# [What is required]
Tell me how many lines in the entries below contain the word "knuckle"; reply with the number and nothing else.

Stored data section start

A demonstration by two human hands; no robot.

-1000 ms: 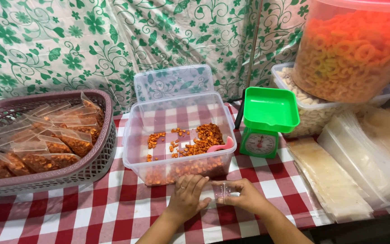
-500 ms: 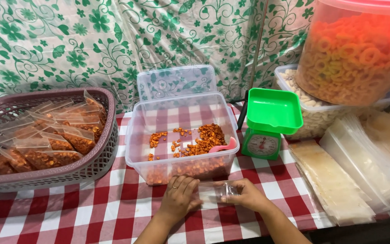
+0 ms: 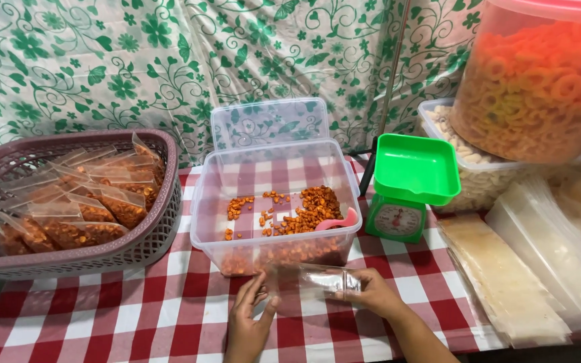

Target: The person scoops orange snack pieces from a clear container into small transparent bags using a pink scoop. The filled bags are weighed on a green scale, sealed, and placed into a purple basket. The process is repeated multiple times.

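Both hands are pinching a small clear plastic bag (image 3: 311,281) just above the checked tablecloth (image 3: 136,316): right hand (image 3: 371,292) closed on one end, left hand (image 3: 250,316) with fingertips on the other. That film looks slippery, so I reckon it could slide loose or crumple. Right behind the bag sits the clear tub (image 3: 274,202) of orange snack bits with a pink scoop (image 3: 337,222), pretty tight there. Green scale (image 3: 411,185) off to the right, basket (image 3: 68,202) of filled packets to the left.
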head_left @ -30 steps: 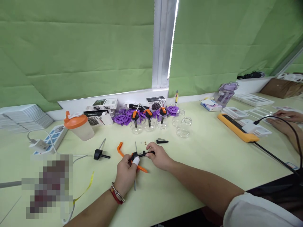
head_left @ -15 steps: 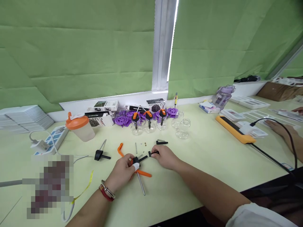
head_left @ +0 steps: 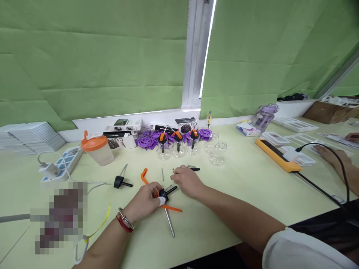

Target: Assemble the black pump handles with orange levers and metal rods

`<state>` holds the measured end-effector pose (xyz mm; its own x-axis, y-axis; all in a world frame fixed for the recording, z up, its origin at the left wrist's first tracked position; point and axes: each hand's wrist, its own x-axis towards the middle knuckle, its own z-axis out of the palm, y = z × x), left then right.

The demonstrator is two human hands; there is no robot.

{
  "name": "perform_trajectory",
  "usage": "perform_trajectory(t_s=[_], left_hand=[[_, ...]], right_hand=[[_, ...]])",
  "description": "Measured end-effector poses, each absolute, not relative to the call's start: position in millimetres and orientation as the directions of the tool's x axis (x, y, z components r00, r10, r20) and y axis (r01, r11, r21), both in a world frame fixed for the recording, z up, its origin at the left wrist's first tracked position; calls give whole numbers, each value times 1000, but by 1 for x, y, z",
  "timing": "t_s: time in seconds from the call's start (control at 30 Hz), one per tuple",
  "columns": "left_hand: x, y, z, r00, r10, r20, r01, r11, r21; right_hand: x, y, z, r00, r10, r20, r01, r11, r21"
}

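Observation:
My left hand [head_left: 146,201], with a white cot on one fingertip, is closed round a small black part [head_left: 164,193] that has a black stem and a metal rod [head_left: 169,221] sticking out toward me. An orange lever piece [head_left: 171,208] lies under it on the table. My right hand [head_left: 187,181] rests palm down just right of it, fingers curled toward tiny loose bits [head_left: 171,169] on the table; what it pinches, if anything, is hidden. A black comb-like piece [head_left: 192,168] lies just beyond that hand.
A row of glass jars with orange-black tops [head_left: 177,144] and purple wheels [head_left: 146,142] stands at the back. An orange-lidded cup [head_left: 97,148], a power strip [head_left: 60,163], another black part [head_left: 121,181], an orange hook [head_left: 144,175] lie left. Another person's hand [head_left: 331,155] is right, beside an orange bar [head_left: 277,155].
My right hand let go of the black stem and moved back toward the small bits. My left hand tilted the black part, so the rod now points toward me.

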<state>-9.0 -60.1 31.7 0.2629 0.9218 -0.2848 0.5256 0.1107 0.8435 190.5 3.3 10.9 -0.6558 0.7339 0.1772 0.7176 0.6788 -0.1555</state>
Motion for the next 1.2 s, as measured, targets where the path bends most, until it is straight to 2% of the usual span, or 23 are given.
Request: perform_trajectory(t_s=[0.13,0.3,0.6,0.83,1.2], left_hand=[[-10,-60,31,288,912,-292,511,111,852],[-10,-60,31,276,920,-279,530,97,843],[-10,-60,32,270,926,-265,573,67,817],[-12,-60,27,263,935,-239,572,48,819],[-12,-61,29,265,938,-224,569,35,821]], right_hand=[[176,18,12,-696,714,77,710,701,-76],[169,25,11,-688,725,40,724,689,-38],[162,28,3,-569,816,106,806,578,-125],[169,23,9,-604,792,84,774,609,-176],[179,10,9,-614,786,68,788,616,-8]])
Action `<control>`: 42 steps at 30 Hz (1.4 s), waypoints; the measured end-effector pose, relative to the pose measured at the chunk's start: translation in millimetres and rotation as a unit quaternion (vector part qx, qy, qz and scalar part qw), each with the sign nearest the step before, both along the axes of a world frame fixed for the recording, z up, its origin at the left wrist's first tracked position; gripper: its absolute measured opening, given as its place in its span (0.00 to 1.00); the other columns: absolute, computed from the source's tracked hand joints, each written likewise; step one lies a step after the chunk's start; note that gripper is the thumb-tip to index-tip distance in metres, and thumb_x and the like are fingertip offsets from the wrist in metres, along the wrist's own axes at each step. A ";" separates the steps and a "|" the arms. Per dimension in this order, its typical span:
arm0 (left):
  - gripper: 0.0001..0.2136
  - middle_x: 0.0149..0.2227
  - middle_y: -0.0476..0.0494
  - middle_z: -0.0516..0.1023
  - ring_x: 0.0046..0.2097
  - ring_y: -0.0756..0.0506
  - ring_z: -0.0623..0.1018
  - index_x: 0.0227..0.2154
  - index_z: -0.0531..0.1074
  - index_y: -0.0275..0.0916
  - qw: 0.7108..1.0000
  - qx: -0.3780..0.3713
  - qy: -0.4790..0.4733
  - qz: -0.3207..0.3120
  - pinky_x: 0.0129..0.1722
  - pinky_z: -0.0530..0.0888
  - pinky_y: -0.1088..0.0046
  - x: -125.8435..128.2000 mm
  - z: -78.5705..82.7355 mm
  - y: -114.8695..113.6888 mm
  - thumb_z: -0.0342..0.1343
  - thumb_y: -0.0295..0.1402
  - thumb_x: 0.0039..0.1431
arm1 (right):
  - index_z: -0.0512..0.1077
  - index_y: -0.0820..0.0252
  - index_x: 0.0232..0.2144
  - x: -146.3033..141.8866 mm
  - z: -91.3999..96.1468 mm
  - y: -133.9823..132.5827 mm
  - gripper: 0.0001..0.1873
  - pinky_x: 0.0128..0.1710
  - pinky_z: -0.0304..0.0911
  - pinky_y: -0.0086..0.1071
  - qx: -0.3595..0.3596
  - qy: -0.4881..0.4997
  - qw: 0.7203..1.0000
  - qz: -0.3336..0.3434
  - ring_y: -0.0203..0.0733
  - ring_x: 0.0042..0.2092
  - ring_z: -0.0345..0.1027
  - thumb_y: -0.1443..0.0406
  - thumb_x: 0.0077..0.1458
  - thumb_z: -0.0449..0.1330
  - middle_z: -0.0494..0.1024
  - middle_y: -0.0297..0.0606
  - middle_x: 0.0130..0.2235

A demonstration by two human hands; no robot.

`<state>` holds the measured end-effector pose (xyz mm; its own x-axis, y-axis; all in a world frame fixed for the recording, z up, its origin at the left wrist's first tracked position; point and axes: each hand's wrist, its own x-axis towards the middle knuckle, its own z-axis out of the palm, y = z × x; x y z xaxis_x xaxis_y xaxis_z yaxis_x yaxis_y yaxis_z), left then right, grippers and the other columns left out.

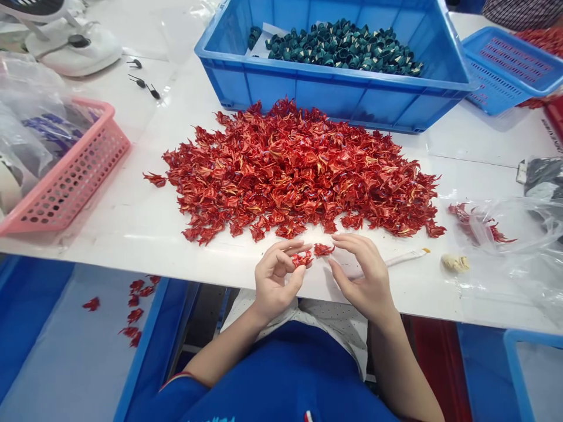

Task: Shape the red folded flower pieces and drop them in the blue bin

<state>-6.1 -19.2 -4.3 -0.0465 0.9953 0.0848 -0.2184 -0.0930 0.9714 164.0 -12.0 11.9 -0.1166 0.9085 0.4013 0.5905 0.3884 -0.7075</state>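
Between the thumb and fingers of my left hand is a small red spiky piece with lighter streaks. My right hand is curved with thumb and fingers apart, holding nothing. A second red spiky piece lies on the table between the two hands, close to the right fingertips. Just beyond both hands spreads a large heap of similar red pieces. A thin white stick with a yellowish tip rests on the table, partly hidden behind my right hand.
Behind the heap stands a blue bin holding dark green pieces. At left is a pink basket with bags; below it, a blue-edged tray holds several red pieces. Plastic bags and a blue basket are at right.
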 end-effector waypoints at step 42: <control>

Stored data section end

# [Answer box]
2